İçinden Bir Masal Tut

“Biliyor musun, masallar hep mutlu sonla biter ya... Mutlu sonla biten masallarda bile hep mutsuz kalan birileri var aslında ama hep yok varsayılıyorlar...”
Terastaki koltukta oturuyorlar, yan yana. Biri, o terasa, bu koca koltuğu güçbela taşıyan, öbürü davetsiz bir misafir sadece. Gene de oturuyorlar. Koltuğu taşıyan, onu sahiplenmiyor çünkü. ‘Hey, bu benim koltuğum!’ demiyor. Öbürü gelip yanına oturuyor ve oturmakta olan dönüp ona bakmıyor bile. Dosdoğru ileriye bakıyor; Haliç’e. Ve gün dönüyor, hava kararıyor, Tanrı ışıkları, insancıklar ampulleri yakıyor. Evlerin sarı sıcak denizinde Haliç karaya çalıyor, balçık balçık oluyor. Yok oluyor. Artık yok varsayılabilir oluyor...
“Bizim gibi...” diyor koltuğu terasa taşımış olan. Öbürü kafasını çevirip ona bakmıyor, hayır. Kafasını yukarı kaldırıp göğe bakıyor. Bir müddet ısrarla bakıyor, sonra: “Sen gidecek misin?” diye soruyor.
Ay ve yıldızlar akıyorlar. Sabit kararlılıkla, sabit bir hızla ve usulca...
Ayağa kalkıyor nihayet. Bir adımda terasın ucundaki yükseltiye çıkıp yüzünü ona dönüyor. Yüzü görünmüyor. Ay ve yıldızlar ve şehrin yapmacık ışıltısı ve köprüden usanmadan geçip duran otomobillerin farları, hepsi ardında. Her şeyi ardında bırakıyor yüzünü ona dönerek, tam da istediği gibi ve şimdi gülümsüyor ama öbürü bunu göremiyor.
“Ben de gideceğim,” diyor, “herkes gibi ben de gideceğim...”
Bir an telaşa kapılıyor oturan: “Dur!” diye sesleniyor yüzsüz yolcuya, “Benim için bir şey yap giderayak...”
Sessizlik eriyip gidemiyor, tam olarak eriyemiyor, zamanın çeperinde yankılanıyor ve uzuyor, esniyor ama kopmuyor, ta ki sesi, o ince zarı maharetle yırtarak anda kendi isteğiyle tutsak kalana dek: “Benim için içinden bir masal tut...”

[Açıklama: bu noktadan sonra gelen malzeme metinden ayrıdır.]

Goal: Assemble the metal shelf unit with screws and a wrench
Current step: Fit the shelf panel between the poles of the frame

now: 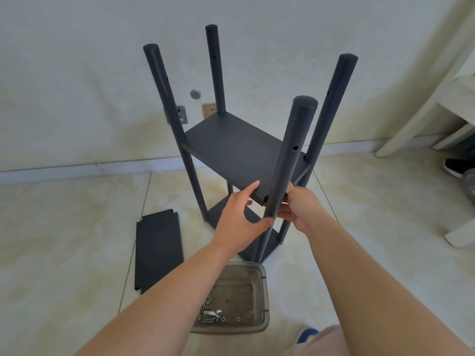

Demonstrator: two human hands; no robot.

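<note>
- The shelf unit stands on the floor near the wall: four dark posts, a bottom panel low down, and a middle panel set between the posts partway up.
- The near post crosses the middle panel's near corner; empty screw holes show higher on the posts.
- Left hand: fingers reach up along the panel's front edge, thumb hooked against the near post, so it holds panel and post together.
- Right hand: fingers curled round the near post from the right, just beside the panel corner.
- Both forearms reach forward and slightly inward, wrists bent toward the corner.
- Risk: I see no screw at this corner, so the panel may drop or tilt if either hand lets go to fetch one.
- Risk: pushing on the post could shift the holes out of line or rock the frame.
- A spare panel lies flat to the left.
- A clear tray by the person's feet holds screws, washers and a small wrench, all apart from both hands.
</note>
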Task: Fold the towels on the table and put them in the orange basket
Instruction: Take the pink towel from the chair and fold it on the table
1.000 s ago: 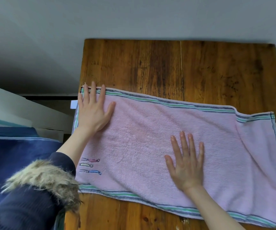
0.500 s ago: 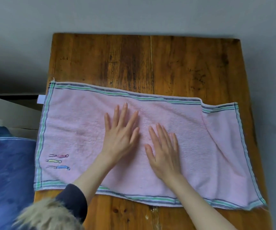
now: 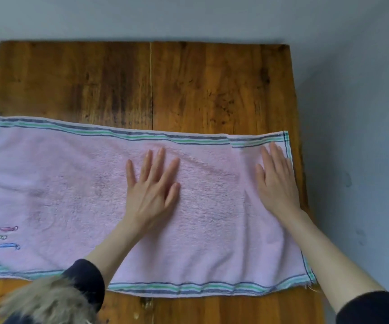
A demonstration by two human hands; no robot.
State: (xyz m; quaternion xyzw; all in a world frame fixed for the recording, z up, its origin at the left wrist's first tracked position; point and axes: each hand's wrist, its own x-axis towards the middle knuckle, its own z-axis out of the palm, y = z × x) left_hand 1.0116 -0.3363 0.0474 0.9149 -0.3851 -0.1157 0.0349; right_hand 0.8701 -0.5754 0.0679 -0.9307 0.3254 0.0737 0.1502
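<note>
- A pink towel (image 3: pixel 72 195) lies spread flat on the wooden table (image 3: pixel 151 85), its long side running left to right across the near half of the tabletop.
- The towel has striped borders in green and dark blue along its far and near edges, and the same stripes down its short ends.
- Near the towel's left end, toward its near edge, sit three small embroidered figures (image 3: pixel 0 237) in pink, yellow and blue, stacked one above the other.
- The left hand (image 3: pixel 152 190) lies palm down on the towel at about its middle, fingers straight and spread wide, holding nothing; the fingertips point toward the towel's far edge.
- The right hand (image 3: pixel 276 181) lies palm down on the towel's right end, fingers straight and close together, holding nothing; its outer side runs just beside the towel's right short edge, and the fingertips reach close to the far striped border.
- Between the two hands the towel shows soft slanting creases; a small step in the far border sits just left of the right hand's fingertips.
- The towel's near right corner (image 3: pixel 310 282) is slightly frayed and lies at the table's right edge.
- A dark sleeve (image 3: pixel 86 281) with a furry trim covers the left forearm over the towel's near edge; another dark sleeve shows at the right forearm.
- Beyond the table is grey floor (image 3: pixel 352 113).
</note>
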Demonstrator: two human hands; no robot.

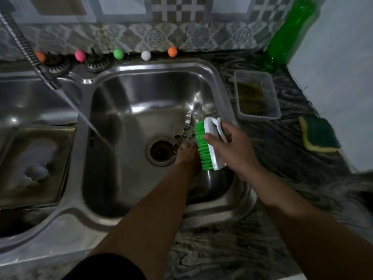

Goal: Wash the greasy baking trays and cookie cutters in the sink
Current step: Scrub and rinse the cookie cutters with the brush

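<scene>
Stainless steel fills most of my view: one sink [220, 81] with two basins, the right one at centre frame, its round drain [160, 151] dark and open. I count one scrub brush [207, 144], white plastic back with stiff green bristles, gripped in my right hand [232, 142]; fingers wrapped through its looped handle, thumb against the bristle side. My left hand [186, 156] reaches into the basin just right of the drain, fingers pinched on a cluster of small metal cookie cutters [184, 134]; they are blurred and overlapping, so I cannot count them. The bristles face the cutters and hide part of my left hand.

One square baking tray [34, 164], dull metal with a smeared, greasy-looking film, lies in the left basin at the left edge of the frame. One ribbed flexible faucet [26, 49] slants down from the upper left, and a thin stream of water [88, 126] crosses from it into the right basin.

Along the back ledge I count five small balls [118, 53]: orange, pink, green, white, orange. On the dark marbled counter [282, 158] at the right sit one clear rectangular plastic container [256, 96] with yellowish liquid, one green and yellow sponge [319, 136], and one green translucent bottle [288, 35] leaning in the upper right corner.
</scene>
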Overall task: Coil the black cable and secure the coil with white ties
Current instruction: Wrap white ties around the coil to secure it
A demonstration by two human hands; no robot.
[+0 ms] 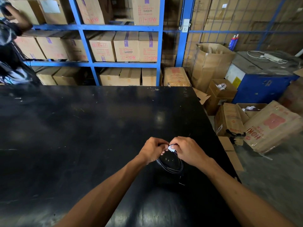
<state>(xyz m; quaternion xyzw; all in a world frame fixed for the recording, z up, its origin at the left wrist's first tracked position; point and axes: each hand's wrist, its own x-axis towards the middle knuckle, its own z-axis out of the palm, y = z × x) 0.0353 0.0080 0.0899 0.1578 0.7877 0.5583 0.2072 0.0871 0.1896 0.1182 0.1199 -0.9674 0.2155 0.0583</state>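
Observation:
The black cable [170, 168] hangs as a round coil of several loops just above the black table [82, 136]. My left hand [153, 149] pinches the coil's top from the left. My right hand [186, 150] grips the same spot from the right. Between the fingertips of both hands a white tie [171, 147] sits against the top of the coil. My fingers hide how far the tie goes around the loops. A short loose cable end [181, 181] trails below the coil near the table.
The table's right edge runs close beside my right arm. Open cardboard boxes [229, 122] lie on the floor to the right. Blue shelving [114, 63] with cartons stands behind the table. Another person [11, 46] stands at the far left.

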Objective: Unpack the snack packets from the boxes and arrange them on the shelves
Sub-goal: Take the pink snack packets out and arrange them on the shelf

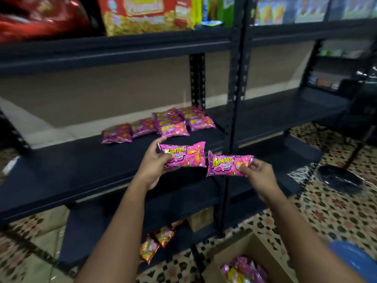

“Tuttum!” diyerek boşluğa bırakıyor müstakbel cesedini. Her şeyi ardında bırakıyor; zamanı bile: [Zam’an]-sızı,n’[laşıyor,,,
“Güle güle...”
Sesi kendisini yutuyor âdeta gittikçe daralıp onararak son hecesini. Ayağa kalkıyor. Gidip ardından bakmıyor, hayır. Başını yere eğip çıplak ayaklarına bakıyor, sonra: “Ben biraz gecikeceğim,” diyor.
Bütün bir cümle; cümlesi, sözcükleri tek tek ve hecelere, ardı sıra gırtlağından çıkıp gelen her bir ses, harf be harf yere dökülüyor. Savruluyorlar etrafa, yığışıyorlar. O da üzerlerine basıp geçiyor çünkü artık ‘biraz gecikmesi’ geerekiyor.